Better than Running at Night, Hilary Frank (not properly reviewed because I have news!)

This YA novel, which the lovely trapunto recommended me, is all about going off and doing a new thing (art school), and meeting new people (art people), and growing up.  It explores that opening-up of choices that happens when you leave home, when your world gets bigger in good ways and in bad, and because it is bigger it is hard to navigate.  Growing up into adulthood has turned out to be way more difficult than I anticipated as a kid.  Because I remember when I was little, and grown-ups would go on and on about how I didn’t know how good I had it being a kid, I’d think, Yes, yes, I do too.  I have it very good.  It is fun to be me.  But, see, no.  I was wrong to think they were wrong.  I was going on the fact that I liked childhood.  I completely failed to factor into my calculations that ADULTHOOD SUCKS.

I feel like that wasn’t where I meant to go with this.  I feel like I was heading in a different direction.  Oh, that’s right, I was aiming for hope and possibility.  Missed it by a hair.  On to hope and possibility:

I applied for, and then got, a summer internship!  In the editorial department of an Impressive Academic Press!  Won’t that be good?  I love editing.  I will learn all sorts of new things.  My big sister lives in the Impressive Academic Town where I will be living, which is exciting because she and I have not had high quality extended bonding time for, like, years.  We’re going to get hooked on Damages (it’s about lawyers, Anna!  I am sure we will love it!), and build pillow forts, and see Eclipse, and then, you know, we’ll talk about our goals and dreams and the Supreme Court nominee.  Because that’s what sister bonding is all about.

51 thoughts on “Better than Running at Night, Hilary Frank (not properly reviewed because I have news!)

    • Thank you!
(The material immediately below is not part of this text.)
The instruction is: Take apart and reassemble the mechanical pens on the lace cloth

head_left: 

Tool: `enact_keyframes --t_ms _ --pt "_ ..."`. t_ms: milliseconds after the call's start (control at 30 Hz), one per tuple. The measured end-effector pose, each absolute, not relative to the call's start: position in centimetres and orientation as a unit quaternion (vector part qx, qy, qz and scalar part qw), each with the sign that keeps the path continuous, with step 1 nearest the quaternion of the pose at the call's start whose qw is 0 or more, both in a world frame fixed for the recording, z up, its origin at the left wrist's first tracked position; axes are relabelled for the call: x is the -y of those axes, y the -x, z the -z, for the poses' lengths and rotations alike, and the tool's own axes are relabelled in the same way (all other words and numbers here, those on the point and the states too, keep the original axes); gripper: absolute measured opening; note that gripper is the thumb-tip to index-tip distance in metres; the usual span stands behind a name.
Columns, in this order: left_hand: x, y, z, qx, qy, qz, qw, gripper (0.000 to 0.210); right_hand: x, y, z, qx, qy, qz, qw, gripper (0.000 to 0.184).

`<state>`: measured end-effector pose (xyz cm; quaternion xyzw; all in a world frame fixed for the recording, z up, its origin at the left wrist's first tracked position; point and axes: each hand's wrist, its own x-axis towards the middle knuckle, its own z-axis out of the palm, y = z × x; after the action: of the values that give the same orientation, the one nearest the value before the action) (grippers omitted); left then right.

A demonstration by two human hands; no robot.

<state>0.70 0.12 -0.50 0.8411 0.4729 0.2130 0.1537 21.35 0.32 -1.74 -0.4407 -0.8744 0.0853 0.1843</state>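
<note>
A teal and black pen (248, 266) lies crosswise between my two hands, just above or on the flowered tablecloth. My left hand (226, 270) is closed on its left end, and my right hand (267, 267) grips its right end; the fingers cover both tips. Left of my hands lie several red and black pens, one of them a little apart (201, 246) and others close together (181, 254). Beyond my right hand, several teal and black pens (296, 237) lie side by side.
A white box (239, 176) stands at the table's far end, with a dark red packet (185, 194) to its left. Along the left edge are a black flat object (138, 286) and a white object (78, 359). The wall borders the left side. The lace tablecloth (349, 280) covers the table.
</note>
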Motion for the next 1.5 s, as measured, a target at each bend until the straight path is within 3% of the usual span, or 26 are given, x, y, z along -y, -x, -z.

My sister’s just told me she has important law student things to do this summer so it may not be quite as much time as I was hoping…but still! Fun!

  1. “Because I remember when I was little, and grown-ups would go on and on about how I didn’t know how good I had it being a kid, I’d think, Yes, yes, I do too. I have it very good. It is fun to be me. But, see, no. I was wrong to think they were wrong. I was going on the fact that I liked childhood. I completely failed to factor into my calculations that ADULTHOOD SUCKS.”

    Jenny,
    It sounds like you will enjoy your internship. Kudos!

    All I remember as a child is that I wanted to get to be an adult so I could do all those forbidden things—whatever they were. :–)
    We now have an 18 year old grandson in the house. He is so different than I was at that age that its not funny. We are worlds apart, but all I can do is set an example, the rest is up to our Lord.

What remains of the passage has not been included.